Write out the data word for word and omit every picture.

> **GIVEN DATA**
● ● ● ●

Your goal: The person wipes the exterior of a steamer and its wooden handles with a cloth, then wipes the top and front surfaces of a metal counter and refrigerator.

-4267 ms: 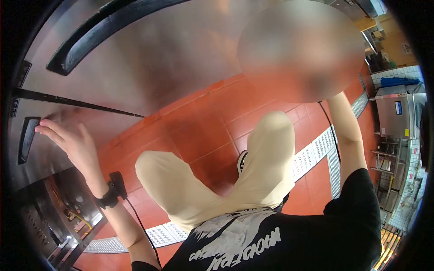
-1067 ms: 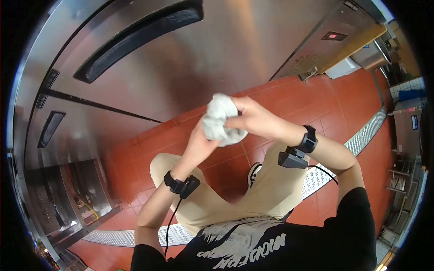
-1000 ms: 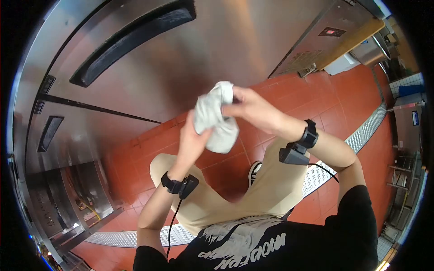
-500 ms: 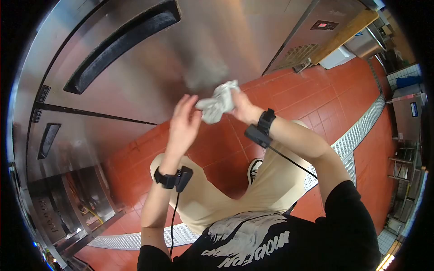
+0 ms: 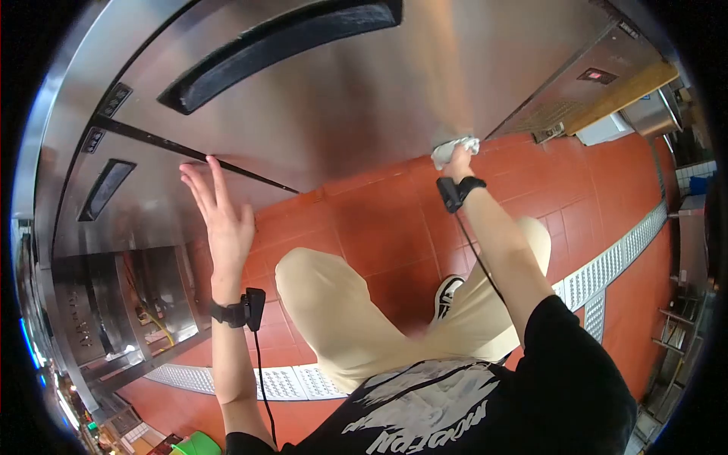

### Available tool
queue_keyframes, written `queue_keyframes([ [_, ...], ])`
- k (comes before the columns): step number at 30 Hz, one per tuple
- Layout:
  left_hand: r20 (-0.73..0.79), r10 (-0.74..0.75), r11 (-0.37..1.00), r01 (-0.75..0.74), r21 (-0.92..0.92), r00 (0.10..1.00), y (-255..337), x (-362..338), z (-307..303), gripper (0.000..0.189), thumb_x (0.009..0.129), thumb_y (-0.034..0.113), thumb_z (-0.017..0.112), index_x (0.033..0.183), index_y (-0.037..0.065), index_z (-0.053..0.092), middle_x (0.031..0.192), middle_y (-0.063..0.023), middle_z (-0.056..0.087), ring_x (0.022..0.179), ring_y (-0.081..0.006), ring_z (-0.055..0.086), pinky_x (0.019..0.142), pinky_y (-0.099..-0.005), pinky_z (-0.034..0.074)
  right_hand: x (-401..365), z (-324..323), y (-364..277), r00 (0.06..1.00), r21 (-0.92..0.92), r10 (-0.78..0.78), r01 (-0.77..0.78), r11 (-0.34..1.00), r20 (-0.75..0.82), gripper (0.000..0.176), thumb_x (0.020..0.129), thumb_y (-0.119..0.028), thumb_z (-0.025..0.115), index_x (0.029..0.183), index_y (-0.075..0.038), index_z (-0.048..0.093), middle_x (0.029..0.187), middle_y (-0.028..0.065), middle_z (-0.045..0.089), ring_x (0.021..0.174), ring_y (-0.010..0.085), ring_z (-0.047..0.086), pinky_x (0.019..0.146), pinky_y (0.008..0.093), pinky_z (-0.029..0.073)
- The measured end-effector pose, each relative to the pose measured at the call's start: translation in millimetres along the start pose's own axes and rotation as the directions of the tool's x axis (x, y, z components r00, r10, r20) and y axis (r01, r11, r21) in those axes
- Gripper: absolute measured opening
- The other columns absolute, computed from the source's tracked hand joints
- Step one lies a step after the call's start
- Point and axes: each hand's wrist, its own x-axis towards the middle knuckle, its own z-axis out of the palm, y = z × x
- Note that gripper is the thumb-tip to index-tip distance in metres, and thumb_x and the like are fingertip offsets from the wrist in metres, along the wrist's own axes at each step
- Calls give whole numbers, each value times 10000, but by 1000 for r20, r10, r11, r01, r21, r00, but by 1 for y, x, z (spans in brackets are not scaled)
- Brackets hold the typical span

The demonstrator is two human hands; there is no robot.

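Note:
A crumpled whitish cloth [image 5: 450, 149] is bunched in my right hand [image 5: 459, 163], which presses it at the lower part of a large stainless steel door [image 5: 364, 98]. My left hand [image 5: 224, 216] is empty, fingers stretched out and apart. Its fingertips are close by the dark seam [image 5: 174, 144] between the large door and a smaller steel door panel [image 5: 152, 201]. A long black recessed handle [image 5: 280, 49] runs along the upper part of the large door. The smaller panel carries a short black handle [image 5: 107, 189].
Red tiles [image 5: 387, 220] cover the floor, crossed by a metal drain grate [image 5: 607, 265] behind me. At lower left stands an open steel compartment [image 5: 144, 303] with pipes. A white bin [image 5: 604, 129] is at the right, and a green container [image 5: 196, 444] at bottom left.
My hands have moved apart. The right one carried the cloth right to the steel door; the left one went left with its fingers spread. The view has shifted a little.

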Motion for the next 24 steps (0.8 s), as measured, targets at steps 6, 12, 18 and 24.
queue_keyframes([
  [6,-21,-3,999,4,32,1000,4,1,4,857,802,-18,556,1525,94,109,1548,-280,-62,1409,-512,17,1154,-506,175,-58,45,108,788,-178,332,-281,943,519,292,981,-218,485,1237,-79,457,1249,127,533,1118,328,540,927,531,506],
  [12,-71,-49,998,51,29,996,2,2,6,857,790,-32,556,1523,98,133,1554,-273,-11,1415,-496,59,1133,-497,242,-194,85,-40,437,-443,173,651,616,883,198,896,-130,662,1045,-3,632,956,44,693,872,125,625,841,286,516],
  [18,-80,-90,994,84,-68,993,-2,-1,5,832,800,-30,556,1520,114,166,1563,-247,5,1417,-491,55,1140,-496,233,-280,91,-230,436,-408,-72,879,245,897,208,946,-99,560,1118,18,552,1090,96,633,995,167,613,907,334,527],
  [24,-159,-72,986,46,-160,985,-4,0,5,776,828,18,544,1508,59,172,1555,-270,7,1414,-506,18,1157,-527,157,-317,116,-206,357,-29,-783,917,399,509,331,952,-152,512,1242,-5,450,1173,127,551,1121,251,553,934,422,459],
])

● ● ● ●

> **REPLY TO THE TASK**
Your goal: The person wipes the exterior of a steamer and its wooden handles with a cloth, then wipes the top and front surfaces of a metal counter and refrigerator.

-4267 ms: 
-1067 ms: 
-1000 ms: 
-500 ms: 
+0 ms: 

### Available tool
queue_keyframes, written `queue_keyframes([ [_, ...], ])`
- k (comes before the columns): step number at 30 Hz, one per tuple
- Layout:
  left_hand: r20 (-0.73..0.79), r10 (-0.74..0.75), r11 (-0.37..1.00), r01 (-0.75..0.74), r21 (-0.92..0.92), r00 (0.10..1.00), y (-255..337), x (-362..338), z (-307..303), gripper (0.000..0.189), thumb_x (0.009..0.129), thumb_y (-0.034..0.113), thumb_z (-0.017..0.112), index_x (0.033..0.183), index_y (-0.037..0.065), index_z (-0.053..0.092), middle_x (0.031..0.192), middle_y (-0.063..0.023), middle_z (-0.056..0.087), ring_x (0.022..0.179), ring_y (-0.081..0.006), ring_z (-0.055..0.086), pinky_x (0.019..0.142), pinky_y (-0.099..-0.005), pinky_z (-0.034..0.074)
  right_hand: x (-401..365), z (-324..323), y (-364..277), r00 (0.06..1.00), r21 (-0.92..0.92), r10 (-0.78..0.78), r01 (-0.77..0.78), r11 (-0.34..1.00), r20 (-0.75..0.82), gripper (0.000..0.176), thumb_x (0.020..0.129), thumb_y (-0.119..0.028), thumb_z (-0.025..0.115), index_x (0.029..0.183), index_y (-0.075..0.038), index_z (-0.048..0.093), middle_x (0.029..0.187), middle_y (-0.028..0.065), middle_z (-0.045..0.089), ring_x (0.021..0.174), ring_y (-0.010..0.085), ring_z (-0.047..0.086), pinky_x (0.019..0.146), pinky_y (0.008..0.093), pinky_z (-0.029..0.073)
- The measured end-effector pose, each relative to the pose measured at the call's start: translation in millimetres along the start pose's own axes and rotation as the directions of the tool's x axis (x, y, z components r00, r10, r20) and y axis (r01, r11, r21) in those axes
- Gripper: absolute measured opening
- The other columns absolute, computed from the source's tracked hand joints
- Step one lies a step after the call's start
- Point and axes: each hand's wrist, its own x-axis towards the middle knuckle, its own z-axis out of the palm, y = z × x
- Note that gripper is the thumb-tip to index-tip distance in metres, and thumb_x and the like are fingertip offsets from the wrist in metres, along the wrist's own axes at each step
- Calls give whole numbers, each value times 10000, but by 1000 for r20, r10, r11, r01, r21, r00, but by 1 for y, x, z (spans in brackets are not scaled)
- Brackets hold the typical span

The demonstrator is two human hands; there is no robot.

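Note:
A crumpled whitish cloth [image 5: 450, 149] is bunched in my right hand [image 5: 459, 163], which presses it at the lower part of a large stainless steel door [image 5: 364, 98]. My left hand [image 5: 224, 216] is empty, fingers stretched out and apart. Its fingertips are close by the dark seam [image 5: 174, 144] between the large door and a smaller steel door panel [image 5: 152, 201]. A long black recessed handle [image 5: 280, 49] runs along the upper part of the large door. The smaller panel carries a short black handle [image 5: 107, 189].
Red tiles [image 5: 387, 220] cover the floor, crossed by a metal drain grate [image 5: 607, 265] behind me. At lower left stands an open steel compartment [image 5: 144, 303] with pipes. A white bin [image 5: 604, 129] is at the right, and a green container [image 5: 196, 444] at bottom left.
My hands have moved apart. The right one carried the cloth right to the steel door; the left one went left with its fingers spread. The view has shifted a little.
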
Motion for the next 24 steps (0.8 s), as measured, targets at steps 6, 12, 18 and 24.
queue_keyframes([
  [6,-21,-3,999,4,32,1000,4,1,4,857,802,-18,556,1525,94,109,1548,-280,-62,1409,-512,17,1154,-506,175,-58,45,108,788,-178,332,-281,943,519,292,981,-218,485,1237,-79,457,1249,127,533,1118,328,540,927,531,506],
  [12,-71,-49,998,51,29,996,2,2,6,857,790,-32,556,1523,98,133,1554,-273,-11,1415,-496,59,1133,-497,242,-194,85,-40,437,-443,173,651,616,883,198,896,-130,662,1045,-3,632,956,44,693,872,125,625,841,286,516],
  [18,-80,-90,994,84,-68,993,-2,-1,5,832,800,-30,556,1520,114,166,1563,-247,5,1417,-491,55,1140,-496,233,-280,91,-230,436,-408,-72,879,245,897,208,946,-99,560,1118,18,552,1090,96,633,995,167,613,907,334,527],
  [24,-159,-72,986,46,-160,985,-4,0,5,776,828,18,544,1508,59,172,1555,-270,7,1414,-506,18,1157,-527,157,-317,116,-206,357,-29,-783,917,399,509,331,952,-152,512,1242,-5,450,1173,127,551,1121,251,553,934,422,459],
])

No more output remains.